- [ABOUT THIS TASK] How many lines below include the string "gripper"? State the number alone.

- [INFORMATION SHOWN]
· · · · ·
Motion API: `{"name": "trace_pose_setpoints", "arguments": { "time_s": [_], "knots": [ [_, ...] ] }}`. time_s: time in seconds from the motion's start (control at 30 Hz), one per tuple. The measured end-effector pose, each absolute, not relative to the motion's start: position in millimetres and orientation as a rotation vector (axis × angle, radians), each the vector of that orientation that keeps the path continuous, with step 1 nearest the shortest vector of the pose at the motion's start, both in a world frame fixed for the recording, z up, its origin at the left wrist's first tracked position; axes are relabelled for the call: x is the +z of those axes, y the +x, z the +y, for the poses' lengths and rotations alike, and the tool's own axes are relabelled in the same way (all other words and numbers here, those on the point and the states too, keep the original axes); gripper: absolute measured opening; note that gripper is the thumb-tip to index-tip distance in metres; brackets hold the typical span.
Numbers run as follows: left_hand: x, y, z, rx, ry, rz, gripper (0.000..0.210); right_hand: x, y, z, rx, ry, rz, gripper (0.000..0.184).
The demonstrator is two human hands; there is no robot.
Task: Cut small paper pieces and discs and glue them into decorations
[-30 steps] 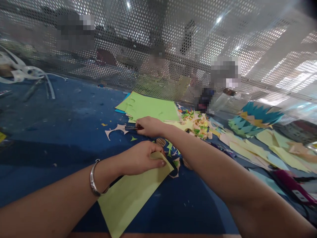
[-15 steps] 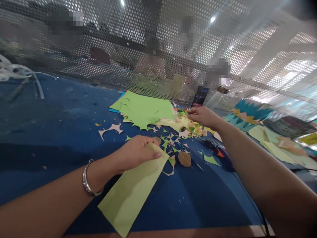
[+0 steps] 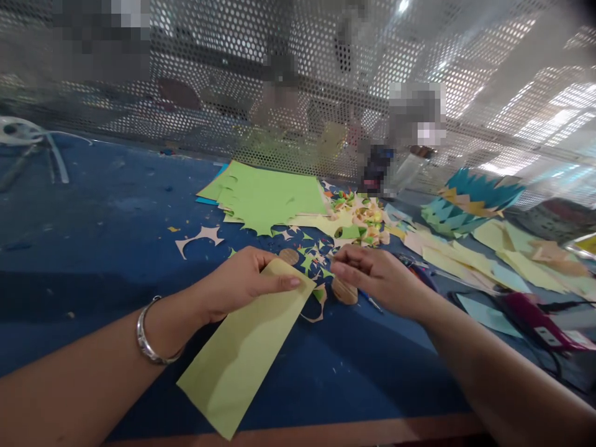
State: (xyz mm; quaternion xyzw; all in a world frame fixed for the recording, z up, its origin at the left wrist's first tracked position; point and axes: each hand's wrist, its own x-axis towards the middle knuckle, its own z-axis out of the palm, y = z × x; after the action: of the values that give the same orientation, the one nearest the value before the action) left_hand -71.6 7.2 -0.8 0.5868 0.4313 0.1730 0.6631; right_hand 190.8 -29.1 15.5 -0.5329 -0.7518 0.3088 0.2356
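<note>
While the left hand (image 3: 233, 282) pinches the yellow-green paper strip (image 3: 242, 354) near its far end, the right hand (image 3: 382, 279) hovers just beside, loosely curled.
The left thumb lies along the strip, which slants back from it toward the wearer; whether the right fingers hold anything cannot be told. A brown disc (image 3: 344, 293) shows partly behind those fingers, green sheets (image 3: 274, 192) lie beyond the left hand, and curled paper pieces (image 3: 367, 214) beyond the right.
</note>
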Motion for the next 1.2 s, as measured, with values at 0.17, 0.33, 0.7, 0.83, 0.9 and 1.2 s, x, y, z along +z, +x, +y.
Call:
{"name": "trace_pose_setpoints", "arguments": {
  "time_s": [0.17, 0.33, 0.7, 0.83, 0.9, 1.2],
  "knots": [
    [0.7, -69.4, 7.6, 0.497, 1.214, 0.958, 0.035, 12.4, 186.7, -36.7, 0.983, -1.425, -2.039, 0.039],
    [3.2, -67.5, 8.0, 0.543, 1.176, 0.962, 0.030, 5.1, 186.1, -35.1, 0.942, -1.446, -2.076, 0.038],
    [2.9, -62.8, 3.8, 0.595, 1.196, 0.951, 0.025, 7.0, 184.3, -35.9, 0.810, -1.482, -2.180, 0.044],
    [4.0, -60.5, 1.6, 0.615, 1.229, 0.933, 0.026, 6.6, 183.5, -37.4, 0.766, -1.489, -2.206, 0.044],
    [4.1, -60.0, 1.3, 0.624, 1.238, 0.926, 0.026, 6.6, 183.1, -37.9, 0.758, -1.488, -2.215, 0.044],
    [5.2, -59.2, 0.0, 0.630, 1.255, 0.933, 0.025, 5.9, 182.3, -36.4, 0.746, -1.468, -2.221, 0.045]
  ]
}}
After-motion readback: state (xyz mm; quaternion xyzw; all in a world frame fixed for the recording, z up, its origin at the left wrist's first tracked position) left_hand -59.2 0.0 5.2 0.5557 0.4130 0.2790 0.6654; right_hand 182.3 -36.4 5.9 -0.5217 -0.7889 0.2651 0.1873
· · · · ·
- [SOLUTION TO THIS EXERCISE] 2